O chefe da Junta Militar que tomou o poder em 6 de agosto passado acrescentou que “as outras instituições constitucionais funcionam normalmente”.
Abdelaziz prometeu a realização de “eleições presidenciais livres e transparentes, após um acordo com a participação do Governo, os partidos políticos, a sociedade civil, assim como os países e organizações amigos que desejarem ajudar o povo mauritano”.
Em resposta ao Conselho de Paz e Segurança da União Africana (UA), que exigiu o restabelecimento de Abdalahi em suas funções, o presidente do Alto Conselho de Estado disse que é uma postura “não construtiva, não positiva e não servirá nunca ao interesse do povo mauritano”.

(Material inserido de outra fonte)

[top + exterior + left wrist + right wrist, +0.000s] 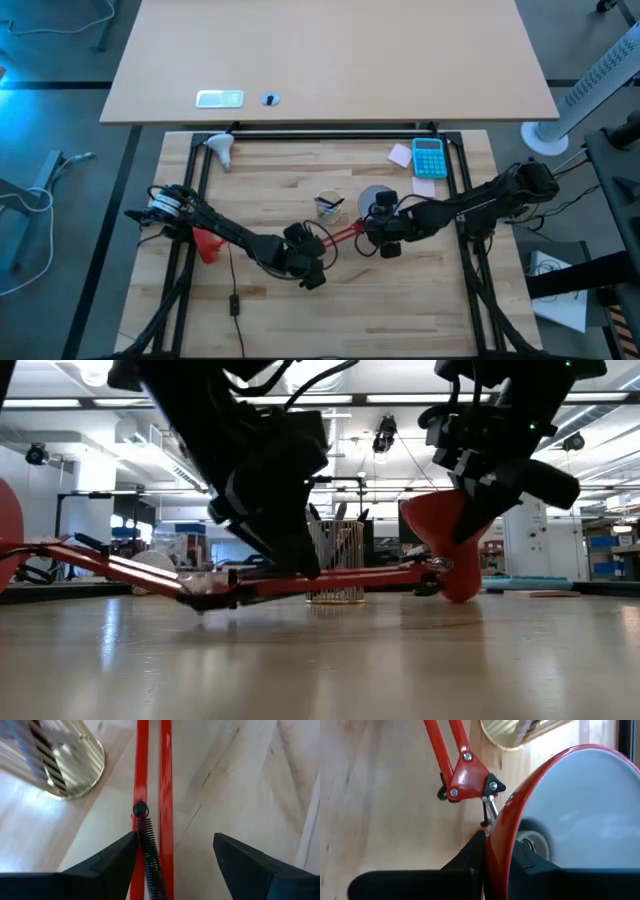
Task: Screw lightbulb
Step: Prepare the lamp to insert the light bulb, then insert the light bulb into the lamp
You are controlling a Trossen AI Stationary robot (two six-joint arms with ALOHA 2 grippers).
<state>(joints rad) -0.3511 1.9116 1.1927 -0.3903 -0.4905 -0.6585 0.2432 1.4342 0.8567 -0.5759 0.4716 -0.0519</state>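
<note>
Right gripper (495,865) pinches lamp shade rim (502,827) between its fingers, likely steadying it; left gripper (175,852) wide, straddling lamp arm (152,770).

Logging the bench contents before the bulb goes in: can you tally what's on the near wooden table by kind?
Red desk lamp: 1
White lightbulb: 1
Cup with pens: 1
Teal calculator: 1
Pink sticky notes: 2
Total: 6
The right gripper is shut on the lamp's shade rim; the left gripper straddles the lamp's arm, fingers open.
</note>
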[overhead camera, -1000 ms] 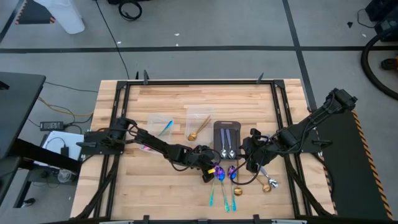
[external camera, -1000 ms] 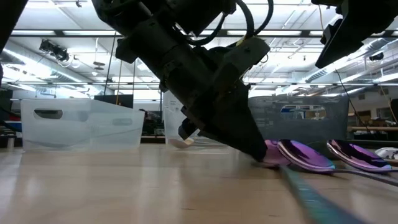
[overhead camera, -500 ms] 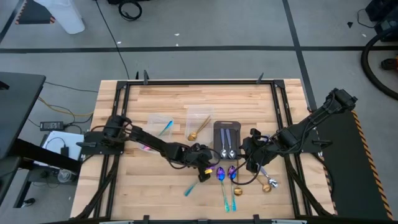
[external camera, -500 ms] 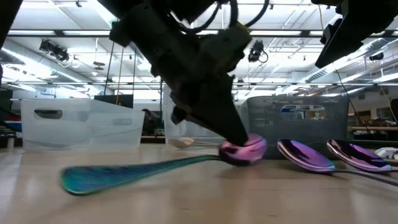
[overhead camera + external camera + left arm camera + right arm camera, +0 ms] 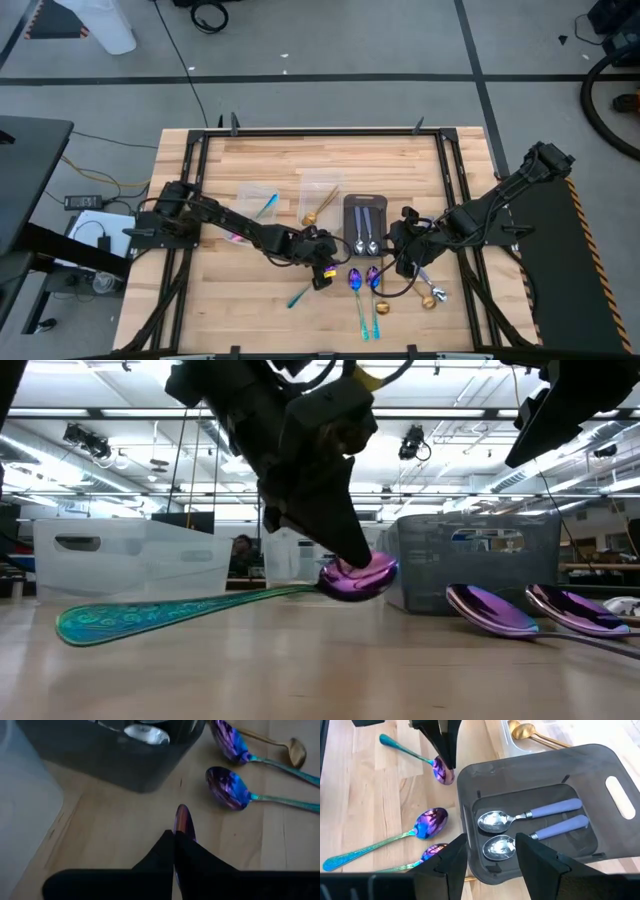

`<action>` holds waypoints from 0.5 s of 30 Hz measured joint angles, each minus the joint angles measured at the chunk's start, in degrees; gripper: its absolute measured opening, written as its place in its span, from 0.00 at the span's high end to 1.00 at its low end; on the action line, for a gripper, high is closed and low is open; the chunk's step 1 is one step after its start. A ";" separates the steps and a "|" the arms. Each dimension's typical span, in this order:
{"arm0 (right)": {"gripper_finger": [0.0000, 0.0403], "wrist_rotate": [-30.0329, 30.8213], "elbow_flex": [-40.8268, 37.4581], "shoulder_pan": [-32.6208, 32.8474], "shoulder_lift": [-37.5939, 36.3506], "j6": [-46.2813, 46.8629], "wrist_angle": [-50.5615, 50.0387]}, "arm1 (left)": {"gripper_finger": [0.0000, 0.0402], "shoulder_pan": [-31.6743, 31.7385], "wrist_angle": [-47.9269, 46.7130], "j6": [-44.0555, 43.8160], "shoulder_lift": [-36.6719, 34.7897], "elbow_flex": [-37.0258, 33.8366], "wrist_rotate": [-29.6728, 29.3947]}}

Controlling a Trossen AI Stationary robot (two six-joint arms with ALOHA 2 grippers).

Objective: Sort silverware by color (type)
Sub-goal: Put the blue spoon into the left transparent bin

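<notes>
My left gripper (image 5: pixel 322 272) is shut on an iridescent spoon (image 5: pixel 200 610) with a purple bowl and a teal handle, just left of the dark grey tray (image 5: pixel 349 208). Two more purple spoons (image 5: pixel 355 283) (image 5: pixel 373 279) lie flat on the table to the right of it. Two silver spoons (image 5: pixel 520 817) lie in the tray. Gold spoons (image 5: pixel 383 308) (image 5: pixel 430 298) lie near the table's front. My right gripper (image 5: pixel 492 867) is open and empty above the tray's right side. My left gripper pinches the spoon's purple bowl (image 5: pixel 362 577) between its two shut fingers (image 5: pixel 335 545). The fingers come from above, slanting down. The bowl is held up off the table, and the teal handle (image 5: pixel 110 622) slants down toward the near left. I cannot tell whether the handle's end touches the wood.
Two clear tubs stand left of the tray: one (image 5: pixel 258 205) holds a teal-handled spoon, the other (image 5: pixel 320 200) a gold spoon. A black cable (image 5: pixel 395 290) loops on the table among the loose spoons. Bare wood lies at the near left.
My left gripper has risen and gone a little toward the table's left edge with the purple spoon. The bowl has come up off the table, away from the other two purple spoons. The handle has swung from pointing at the near edge to pointing near-left.
</notes>
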 joint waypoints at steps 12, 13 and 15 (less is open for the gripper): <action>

A maioria parlamentar na Mauritânia expressou, em declaração divulgada ontem à noite, sua rejeição a todo projeto de volta ao poder do ex-presidente Abdalahi.
A maioria parlamentar condenou também as resoluções tomadas pelo Conselho de Paz e de Segurança da UA e anunciou que “o povo mauritano não cederá nunca à chantagem e não aceitará voltar à situação lamentável de antes de 6 de agosto de 2008 resultante do autoritarismo do ex-presidente”.